Work request:
From the data below, copy exactly the lines that lie between the one holding "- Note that" and the one holding "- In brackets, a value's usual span", including both, and nothing more.

Material provided:
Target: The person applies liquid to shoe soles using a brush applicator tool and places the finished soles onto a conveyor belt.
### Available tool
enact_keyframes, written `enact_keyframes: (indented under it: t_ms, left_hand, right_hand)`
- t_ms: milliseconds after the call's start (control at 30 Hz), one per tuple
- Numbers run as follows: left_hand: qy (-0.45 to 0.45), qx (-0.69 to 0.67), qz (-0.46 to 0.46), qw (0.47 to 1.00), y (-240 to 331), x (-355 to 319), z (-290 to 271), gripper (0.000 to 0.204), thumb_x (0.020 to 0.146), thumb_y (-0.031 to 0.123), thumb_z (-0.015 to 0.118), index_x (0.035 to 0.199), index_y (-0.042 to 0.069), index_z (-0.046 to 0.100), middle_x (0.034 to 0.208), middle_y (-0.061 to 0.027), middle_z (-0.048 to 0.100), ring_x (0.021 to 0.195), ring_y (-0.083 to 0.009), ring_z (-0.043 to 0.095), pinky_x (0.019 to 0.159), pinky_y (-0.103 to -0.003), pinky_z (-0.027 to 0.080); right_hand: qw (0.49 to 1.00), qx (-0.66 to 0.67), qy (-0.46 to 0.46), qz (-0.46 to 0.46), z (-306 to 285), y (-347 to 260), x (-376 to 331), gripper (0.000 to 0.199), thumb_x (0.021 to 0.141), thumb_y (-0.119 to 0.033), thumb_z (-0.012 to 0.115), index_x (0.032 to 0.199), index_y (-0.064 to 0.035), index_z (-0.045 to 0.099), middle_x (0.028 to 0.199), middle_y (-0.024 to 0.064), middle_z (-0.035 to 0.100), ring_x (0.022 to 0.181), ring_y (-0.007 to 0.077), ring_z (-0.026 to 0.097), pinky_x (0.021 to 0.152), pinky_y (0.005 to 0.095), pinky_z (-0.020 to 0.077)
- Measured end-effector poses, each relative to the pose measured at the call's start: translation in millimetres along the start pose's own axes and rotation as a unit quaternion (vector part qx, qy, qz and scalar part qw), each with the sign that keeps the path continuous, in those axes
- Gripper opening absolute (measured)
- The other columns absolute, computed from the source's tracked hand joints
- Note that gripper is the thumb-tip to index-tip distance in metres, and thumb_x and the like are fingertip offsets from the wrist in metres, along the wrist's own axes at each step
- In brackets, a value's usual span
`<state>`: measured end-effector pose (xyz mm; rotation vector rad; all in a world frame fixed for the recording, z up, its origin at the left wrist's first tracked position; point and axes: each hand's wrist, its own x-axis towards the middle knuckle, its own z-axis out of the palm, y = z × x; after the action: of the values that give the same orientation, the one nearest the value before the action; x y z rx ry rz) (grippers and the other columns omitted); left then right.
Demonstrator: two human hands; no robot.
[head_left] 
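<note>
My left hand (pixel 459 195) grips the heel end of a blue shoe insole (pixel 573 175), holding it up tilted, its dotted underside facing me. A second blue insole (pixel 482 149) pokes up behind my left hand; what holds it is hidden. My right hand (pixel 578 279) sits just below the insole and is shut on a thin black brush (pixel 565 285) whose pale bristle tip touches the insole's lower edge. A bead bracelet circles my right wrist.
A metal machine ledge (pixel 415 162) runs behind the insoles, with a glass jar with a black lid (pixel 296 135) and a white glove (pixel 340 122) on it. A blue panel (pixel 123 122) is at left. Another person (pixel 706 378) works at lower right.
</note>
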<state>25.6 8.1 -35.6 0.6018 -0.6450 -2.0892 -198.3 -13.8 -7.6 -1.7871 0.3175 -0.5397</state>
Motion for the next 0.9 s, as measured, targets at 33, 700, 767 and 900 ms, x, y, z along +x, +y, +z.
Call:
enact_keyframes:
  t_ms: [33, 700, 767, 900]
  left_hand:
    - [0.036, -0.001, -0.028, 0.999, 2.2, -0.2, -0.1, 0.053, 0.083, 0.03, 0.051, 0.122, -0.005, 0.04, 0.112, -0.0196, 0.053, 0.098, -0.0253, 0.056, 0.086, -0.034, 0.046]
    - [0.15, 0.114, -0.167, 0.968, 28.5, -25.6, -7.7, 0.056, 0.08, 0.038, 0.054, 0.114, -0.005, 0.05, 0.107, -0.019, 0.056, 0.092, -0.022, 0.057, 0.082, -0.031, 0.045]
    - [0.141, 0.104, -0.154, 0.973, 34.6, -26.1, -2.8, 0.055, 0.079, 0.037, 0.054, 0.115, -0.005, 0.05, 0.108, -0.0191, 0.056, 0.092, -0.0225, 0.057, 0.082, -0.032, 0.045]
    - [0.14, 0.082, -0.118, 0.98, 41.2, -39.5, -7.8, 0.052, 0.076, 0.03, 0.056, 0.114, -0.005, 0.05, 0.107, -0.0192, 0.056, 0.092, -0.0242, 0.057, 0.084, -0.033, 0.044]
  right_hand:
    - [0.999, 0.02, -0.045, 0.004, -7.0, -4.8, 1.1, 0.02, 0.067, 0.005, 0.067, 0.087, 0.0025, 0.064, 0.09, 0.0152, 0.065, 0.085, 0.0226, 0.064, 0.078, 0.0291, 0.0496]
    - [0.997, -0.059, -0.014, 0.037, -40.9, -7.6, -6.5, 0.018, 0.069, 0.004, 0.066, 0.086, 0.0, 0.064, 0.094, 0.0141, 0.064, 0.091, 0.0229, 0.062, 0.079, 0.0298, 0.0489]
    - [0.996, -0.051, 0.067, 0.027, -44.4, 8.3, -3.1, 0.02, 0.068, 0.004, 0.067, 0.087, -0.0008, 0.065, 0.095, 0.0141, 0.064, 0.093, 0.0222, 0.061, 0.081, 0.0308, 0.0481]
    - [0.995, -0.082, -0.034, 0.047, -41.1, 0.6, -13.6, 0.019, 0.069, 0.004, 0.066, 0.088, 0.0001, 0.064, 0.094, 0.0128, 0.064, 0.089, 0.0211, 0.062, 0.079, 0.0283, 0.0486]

Response:
- Note that gripper is the thumb-tip to index-tip distance in metres, and thumb_x and the like are fingertip offsets from the wrist in metres, along the wrist's own axes at each step
- In brackets, a value's usual span

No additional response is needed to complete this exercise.